Confirmed or Busted: Are the Mythbusters Agile?

First published in The Agile Zone and Javalobby, 7 May 2013

In 2009 IBM invited a couple of well-known TV personalities to appear as keynote speakers at an international event. They were interviewed by Scott Ambler, who many will recognize as the driving force behind initiatives such as agility@scale and Disciplined Agile Delivery. That event was the IBM Rational Software Conference, and the two guests were Adam Savage and Jamie Hyneman. The show for which they were famous? The Discovery Channel's Mythbusters.

This series is enormously popular with technical types, and it's fair to say that it has earned something of a hallowed position in nerd culture. It's certainly a common topic at the water cooler for many in the IT business. I reckon that most of you will have seen an episode at one time or another, and a significant proportion of you are likely to be addicts. I don't even own a TV, but I've caught the show in hotel rooms when I've been on the road and found it to be similarly compelling. So for the uninitiated, here's the low-down on what it's about. In each episode the team will set out to prove - or to debunk - certain myths and urban legends. For example, in one episode they tested the myth that if a bullet is fired horizontally while another is dropped vertically at the same time and from the same height, they would hit the ground simultaneously (result: myth confirmed). They followed that up by testing the idea that it is actually possible for someone to be "knocked out of their socks" (result: myth busted). With backgrounds in the special effects business, and most likely a nod to Wile E. Coyote, the Mythbusters use plumbing, joinery, metalwork, explosives, electric circuits and a battered crash test dummy to build Rube Goldberg contraptions that put oddball claims to the test.

So where is the connection between this "seat-of-the-pants" engineering and agile methods? Why is this show so popular amongst agile developers, even to the point that Adam and Jamie appeared at the IBM Rational Software Conference keynote with Scott Ambler? Is there something in their approach to busting myths that resonates with modern software development practice? Or to cut to the quick: is there any truth in the assumption that the Mythbusters are somehow "agile" themselves? That's the myth that I decided to investigate. Will it be confirmed or busted?

A Seat of the Pants Investigation

For this evaluation, I watched some re-runs that were showing on my hotel TV. I sat in front of it with my laptop, and with no clear idea of method, but before long I found myself typing notes about the things I was seeing. Here's what I came up with.

Conclusion

So then, what does this brief examination of a handful of episodes say about the Mythbusters being agile? Does it take us any closer towards explaining their appeal to developers, and why they would be invited to appear as keynote speakers at a software conference? Before I started this cursory investigation I thought I could guess the answer. I thought the show was popular with developers not because the Mythbusters are "agile", but because uncool nerds want to associate themselves with cool dudes doing cool things, and which seemingly validate non-prescriptive, bare-to-the-metal practices. And to be honest I still think there's an element of truth in that. Yet the whole truth isn't so simple, and it seems to run deeper than I first suspected.

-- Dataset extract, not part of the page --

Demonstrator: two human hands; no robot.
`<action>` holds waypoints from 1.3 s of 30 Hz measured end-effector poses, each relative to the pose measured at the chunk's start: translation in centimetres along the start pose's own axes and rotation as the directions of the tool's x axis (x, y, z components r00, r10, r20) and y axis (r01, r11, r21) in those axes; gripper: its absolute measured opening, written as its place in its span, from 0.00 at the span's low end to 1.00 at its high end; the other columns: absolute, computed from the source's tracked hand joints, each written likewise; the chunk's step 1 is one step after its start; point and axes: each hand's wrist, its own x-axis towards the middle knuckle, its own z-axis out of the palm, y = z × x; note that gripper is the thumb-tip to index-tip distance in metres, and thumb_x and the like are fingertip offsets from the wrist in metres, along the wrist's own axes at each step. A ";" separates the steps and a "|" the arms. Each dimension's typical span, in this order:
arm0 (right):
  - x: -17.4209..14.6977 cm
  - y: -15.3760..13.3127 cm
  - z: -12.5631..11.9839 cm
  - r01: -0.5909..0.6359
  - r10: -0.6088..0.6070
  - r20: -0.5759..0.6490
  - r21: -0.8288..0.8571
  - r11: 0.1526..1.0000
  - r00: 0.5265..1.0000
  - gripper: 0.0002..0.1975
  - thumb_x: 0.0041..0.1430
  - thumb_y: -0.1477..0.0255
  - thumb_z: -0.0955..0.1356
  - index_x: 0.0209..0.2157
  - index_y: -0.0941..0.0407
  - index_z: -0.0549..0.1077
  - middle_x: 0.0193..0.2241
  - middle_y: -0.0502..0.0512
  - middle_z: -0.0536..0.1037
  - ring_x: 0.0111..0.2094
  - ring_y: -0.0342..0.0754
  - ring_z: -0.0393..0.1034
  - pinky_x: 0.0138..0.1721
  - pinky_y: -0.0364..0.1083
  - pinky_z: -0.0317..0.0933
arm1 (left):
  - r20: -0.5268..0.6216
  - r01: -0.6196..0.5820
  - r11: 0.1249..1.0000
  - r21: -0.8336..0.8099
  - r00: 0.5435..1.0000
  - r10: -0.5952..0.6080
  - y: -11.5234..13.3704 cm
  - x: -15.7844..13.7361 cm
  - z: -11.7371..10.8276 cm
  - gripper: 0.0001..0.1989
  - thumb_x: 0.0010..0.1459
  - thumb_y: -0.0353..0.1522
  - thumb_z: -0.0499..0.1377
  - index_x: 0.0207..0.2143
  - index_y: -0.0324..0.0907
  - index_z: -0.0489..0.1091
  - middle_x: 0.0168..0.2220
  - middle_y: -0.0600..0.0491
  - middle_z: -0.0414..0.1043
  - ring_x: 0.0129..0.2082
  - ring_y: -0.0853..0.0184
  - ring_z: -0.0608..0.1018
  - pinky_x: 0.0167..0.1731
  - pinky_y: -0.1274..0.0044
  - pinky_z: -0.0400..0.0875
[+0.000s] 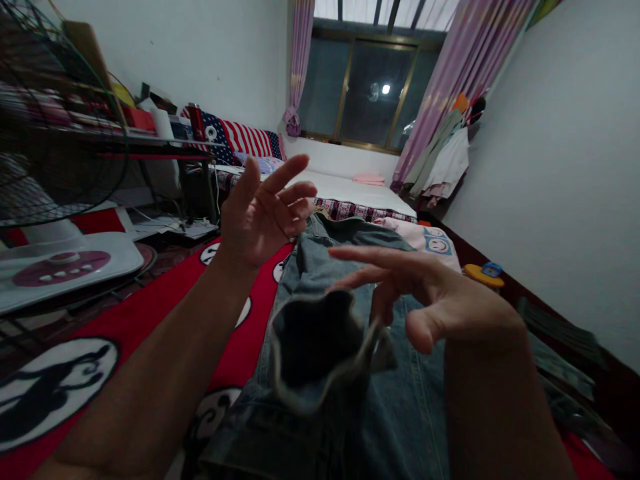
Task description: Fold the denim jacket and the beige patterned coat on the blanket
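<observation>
A blue denim garment (pixel 405 380) with a collar-like top edge at its far end, probably a jacket, lies in front of me. The round open end of a sleeve (pixel 325 400) stands up toward the camera, blurred, with its dark inside showing. My left hand (pixel 270 210) is raised palm up beyond the sleeve, fingers spread and holding nothing. Just right of the sleeve opening hovers my right hand (pixel 425 293), fingers apart and bent downward. Its lower fingers are close to the cuff's edge; whether they touch it I cannot tell.
Under the garment is a red cloth (pixel 135 333) with round black-and-white figures. A fan (pixel 55 133) with a white base stands at the left, before a cluttered desk (pixel 165 143). Behind are a bed (pixel 340 183) and a window; folded clothes (pixel 565 373) lie at right.
</observation>
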 end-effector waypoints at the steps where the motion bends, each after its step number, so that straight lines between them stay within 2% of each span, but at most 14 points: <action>1: -0.1 0.0 -0.2 -0.034 0.033 0.081 0.013 0.999 0.996 0.40 0.40 0.54 0.77 0.55 0.53 0.71 0.38 0.55 0.80 0.34 0.49 0.76 0.30 0.44 0.70 | -0.030 -0.004 0.999 0.037 1.000 0.005 -0.1 0.2 -0.3 0.31 0.58 0.56 0.50 0.54 0.48 0.72 0.45 0.49 0.77 0.39 0.61 0.79 0.24 0.79 0.69; 3: 0.2 0.4 -0.5 -0.079 0.075 0.126 0.029 0.996 0.989 0.37 0.44 0.52 0.75 0.54 0.54 0.72 0.39 0.56 0.80 0.30 0.46 0.75 0.28 0.43 0.69 | -0.044 0.018 0.993 0.117 0.999 -0.013 -0.7 0.6 -0.8 0.30 0.57 0.54 0.52 0.53 0.47 0.73 0.44 0.48 0.77 0.39 0.62 0.79 0.26 0.79 0.70; 5: 1.0 1.5 -0.8 -0.113 0.113 0.058 0.003 0.994 0.992 0.33 0.49 0.53 0.73 0.53 0.56 0.73 0.39 0.58 0.81 0.29 0.44 0.75 0.28 0.42 0.68 | 0.000 0.072 0.976 0.204 0.997 -0.073 -1.8 1.0 -0.8 0.28 0.57 0.53 0.54 0.51 0.46 0.74 0.43 0.48 0.78 0.37 0.63 0.79 0.28 0.78 0.71; 8: 2.5 4.4 -1.3 -0.178 0.161 -0.143 -0.117 0.977 0.977 0.26 0.54 0.56 0.71 0.49 0.58 0.75 0.35 0.58 0.81 0.29 0.45 0.76 0.28 0.41 0.66 | 0.108 0.147 0.899 0.413 0.972 -0.208 -4.3 1.4 -0.5 0.26 0.55 0.49 0.58 0.48 0.42 0.75 0.40 0.47 0.78 0.36 0.63 0.79 0.31 0.76 0.72; 10: 3.4 6.8 -1.5 -0.272 0.180 -0.337 -0.251 0.929 0.924 0.22 0.56 0.58 0.70 0.46 0.60 0.76 0.34 0.59 0.81 0.32 0.47 0.76 0.30 0.43 0.66 | 0.153 0.114 0.771 0.626 0.952 -0.265 -6.5 1.3 -0.3 0.22 0.53 0.44 0.62 0.46 0.40 0.76 0.40 0.46 0.78 0.40 0.60 0.79 0.39 0.73 0.73; 14: 4.3 11.2 -1.7 -0.596 0.213 -0.604 -0.552 0.584 0.768 0.23 0.55 0.61 0.70 0.49 0.60 0.75 0.45 0.65 0.78 0.44 0.56 0.74 0.42 0.50 0.65 | 0.015 0.064 0.380 0.923 0.979 -0.203 -11.3 0.4 -0.9 0.27 0.51 0.36 0.65 0.53 0.38 0.72 0.55 0.40 0.68 0.56 0.51 0.70 0.56 0.65 0.64; 17: 4.3 13.0 -1.7 -0.671 0.320 -0.593 -0.610 0.422 0.739 0.29 0.56 0.58 0.69 0.54 0.60 0.70 0.49 0.67 0.76 0.49 0.60 0.71 0.46 0.54 0.63 | -0.146 0.197 0.271 0.942 0.970 -0.197 -13.9 -0.2 -2.4 0.33 0.54 0.38 0.63 0.62 0.39 0.63 0.60 0.38 0.62 0.59 0.50 0.67 0.57 0.64 0.63; 22: 4.0 14.1 -1.7 -0.696 0.418 -0.558 -0.612 0.377 0.717 0.29 0.53 0.55 0.70 0.52 0.57 0.71 0.49 0.66 0.76 0.46 0.58 0.74 0.44 0.52 0.64 | -0.118 0.239 0.415 0.878 0.947 -0.298 -15.5 0.0 -4.5 0.29 0.57 0.39 0.60 0.60 0.39 0.65 0.56 0.42 0.70 0.53 0.56 0.74 0.53 0.69 0.68; 25: 3.6 14.4 -2.0 -0.696 0.517 -0.468 -0.530 0.485 0.717 0.33 0.49 0.59 0.73 0.55 0.58 0.69 0.39 0.63 0.80 0.31 0.53 0.77 0.34 0.48 0.67 | -0.106 0.227 0.451 0.863 0.955 -0.278 -15.7 0.1 -4.7 0.30 0.54 0.39 0.62 0.58 0.38 0.67 0.56 0.44 0.71 0.52 0.56 0.75 0.52 0.70 0.69; 28: 3.1 14.2 -2.3 -0.711 0.640 -0.311 -0.351 0.609 0.703 0.45 0.47 0.64 0.76 0.63 0.60 0.57 0.26 0.55 0.79 0.21 0.50 0.74 0.23 0.45 0.66 | -0.095 0.226 0.451 0.864 0.951 -0.295 -15.6 0.1 -4.4 0.33 0.50 0.40 0.64 0.57 0.36 0.68 0.55 0.43 0.71 0.51 0.55 0.75 0.52 0.70 0.69; 31: 2.7 13.4 -2.7 -0.704 0.704 -0.120 -0.281 0.652 0.700 0.55 0.48 0.67 0.76 0.68 0.56 0.42 0.23 0.50 0.77 0.21 0.48 0.74 0.22 0.43 0.66 | -0.105 0.238 0.459 0.856 0.950 -0.295 -15.0 0.7 -4.0 0.29 0.47 0.33 0.65 0.54 0.36 0.72 0.52 0.45 0.75 0.50 0.55 0.76 0.52 0.70 0.69; 33: 2.7 12.5 -3.0 -0.679 0.705 -0.042 -0.312 0.664 0.708 0.53 0.51 0.67 0.75 0.69 0.53 0.39 0.26 0.50 0.78 0.23 0.47 0.75 0.25 0.43 0.67 | -0.109 0.240 0.495 0.835 0.954 -0.279 -14.3 1.7 -3.8 0.26 0.44 0.28 0.65 0.49 0.37 0.76 0.48 0.48 0.78 0.48 0.56 0.77 0.52 0.70 0.68; 36: 2.7 10.5 -3.4 -0.612 0.643 -0.119 -0.476 0.632 0.757 0.42 0.55 0.64 0.73 0.67 0.54 0.53 0.29 0.55 0.80 0.28 0.48 0.76 0.31 0.43 0.68 | -0.140 0.284 0.606 0.743 0.951 -0.275 -13.4 4.4 -3.2 0.24 0.41 0.25 0.64 0.45 0.37 0.78 0.40 0.49 0.80 0.44 0.57 0.79 0.49 0.70 0.71; 39: 2.4 7.4 -3.0 -0.467 0.436 -0.214 -0.614 0.636 0.874 0.33 0.53 0.57 0.73 0.57 0.58 0.70 0.36 0.60 0.80 0.36 0.50 0.76 0.37 0.44 0.67 | -0.227 0.344 0.706 0.620 0.939 -0.259 -13.2 8.0 -2.6 0.24 0.40 0.22 0.63 0.44 0.35 0.78 0.35 0.48 0.80 0.37 0.61 0.80 0.43 0.71 0.73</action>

The show is pitched as a way of getting people interested in science, and the application of scientific method does appear to be a recurring theme. Agile practice is a reflex of scientific management and it too makes extensive use of observable results to facilitate the inspection and adaptation of a process. As such, the scientific approach taken by the Mythbusters cannot in itself be used as evidence of agility. There is also no evidence of regular time-boxing either for the elicitation of metrics or for the control of scope. The management of technical debt is erratic even though the principles and risks seem to be generally understood by the team. There is however very good evidence of team collaboration, and for the controlled inspection and adaptation of the myth testing process. In one case a "pivot" was done that echoes the market-driven agility of the Lean Startup movement (in their conference appearance Adam & Jamie mentioned rapid course changes by cast and crew when prompted by Scott Ambler to discuss their work in the context of agile practice). In most episodes there is a clear hacker ethic that underpins their methodology, and they rarely use prescriptive approaches to evaluate myths. The only exception that I saw was the debunking of the "faked moon landing" allegations, but this discrepancy may be explainable by context.

So are the Mythbusters agile? I'd really need to make a more detailed examination of the series to state an opinion. However from what I've seen so far, and as the team themselves would probably say...myth plausible.